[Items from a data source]
= = = = =

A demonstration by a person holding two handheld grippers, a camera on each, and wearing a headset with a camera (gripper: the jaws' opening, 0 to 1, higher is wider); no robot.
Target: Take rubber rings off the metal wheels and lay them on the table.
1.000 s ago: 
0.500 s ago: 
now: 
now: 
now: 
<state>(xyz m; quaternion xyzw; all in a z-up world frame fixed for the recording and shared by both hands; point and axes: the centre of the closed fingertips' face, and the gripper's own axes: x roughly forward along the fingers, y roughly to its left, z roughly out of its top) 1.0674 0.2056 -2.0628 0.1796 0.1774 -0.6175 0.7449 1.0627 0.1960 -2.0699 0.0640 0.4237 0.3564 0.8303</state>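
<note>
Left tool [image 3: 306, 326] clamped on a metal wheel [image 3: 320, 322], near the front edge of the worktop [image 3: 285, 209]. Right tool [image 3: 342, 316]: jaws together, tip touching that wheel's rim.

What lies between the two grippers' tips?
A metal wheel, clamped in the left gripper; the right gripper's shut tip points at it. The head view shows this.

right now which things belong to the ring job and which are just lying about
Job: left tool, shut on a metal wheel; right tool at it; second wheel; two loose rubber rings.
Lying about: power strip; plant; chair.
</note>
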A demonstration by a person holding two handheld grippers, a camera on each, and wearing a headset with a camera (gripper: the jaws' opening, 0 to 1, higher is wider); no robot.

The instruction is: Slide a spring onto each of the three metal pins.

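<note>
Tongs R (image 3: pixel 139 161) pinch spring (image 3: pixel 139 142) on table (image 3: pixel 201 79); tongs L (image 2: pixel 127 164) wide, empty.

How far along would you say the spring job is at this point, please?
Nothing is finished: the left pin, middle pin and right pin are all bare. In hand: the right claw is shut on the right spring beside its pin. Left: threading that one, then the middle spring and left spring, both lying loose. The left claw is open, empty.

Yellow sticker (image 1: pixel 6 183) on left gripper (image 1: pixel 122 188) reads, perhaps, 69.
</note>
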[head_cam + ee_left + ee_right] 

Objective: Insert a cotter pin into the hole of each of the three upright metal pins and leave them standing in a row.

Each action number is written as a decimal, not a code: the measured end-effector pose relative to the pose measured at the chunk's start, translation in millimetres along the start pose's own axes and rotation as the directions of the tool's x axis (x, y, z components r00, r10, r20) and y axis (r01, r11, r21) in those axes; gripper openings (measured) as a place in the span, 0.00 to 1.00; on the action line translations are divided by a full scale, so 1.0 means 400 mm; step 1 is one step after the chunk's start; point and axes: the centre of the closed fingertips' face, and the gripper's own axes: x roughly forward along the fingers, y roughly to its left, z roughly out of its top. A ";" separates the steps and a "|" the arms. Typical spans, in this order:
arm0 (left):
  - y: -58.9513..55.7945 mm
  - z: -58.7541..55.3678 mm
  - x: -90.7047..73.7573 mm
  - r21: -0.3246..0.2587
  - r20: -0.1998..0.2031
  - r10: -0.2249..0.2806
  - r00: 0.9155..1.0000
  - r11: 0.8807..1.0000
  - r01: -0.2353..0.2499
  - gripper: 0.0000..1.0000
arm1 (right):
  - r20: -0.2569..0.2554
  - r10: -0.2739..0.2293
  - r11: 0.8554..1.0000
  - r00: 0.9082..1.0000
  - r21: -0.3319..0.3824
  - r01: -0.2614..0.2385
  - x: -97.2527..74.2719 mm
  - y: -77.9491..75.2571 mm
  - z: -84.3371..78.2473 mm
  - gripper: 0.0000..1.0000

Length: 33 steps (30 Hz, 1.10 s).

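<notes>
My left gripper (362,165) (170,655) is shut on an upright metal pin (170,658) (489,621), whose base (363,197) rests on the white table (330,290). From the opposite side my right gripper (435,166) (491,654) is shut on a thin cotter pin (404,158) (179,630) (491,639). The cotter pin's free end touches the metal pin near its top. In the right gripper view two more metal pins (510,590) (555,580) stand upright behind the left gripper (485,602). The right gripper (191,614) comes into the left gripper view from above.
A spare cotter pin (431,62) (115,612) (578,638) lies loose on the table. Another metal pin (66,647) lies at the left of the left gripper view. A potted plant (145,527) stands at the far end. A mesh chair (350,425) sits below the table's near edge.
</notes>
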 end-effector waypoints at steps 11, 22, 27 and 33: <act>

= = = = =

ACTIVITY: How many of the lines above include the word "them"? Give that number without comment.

EXERCISE RESULT: 2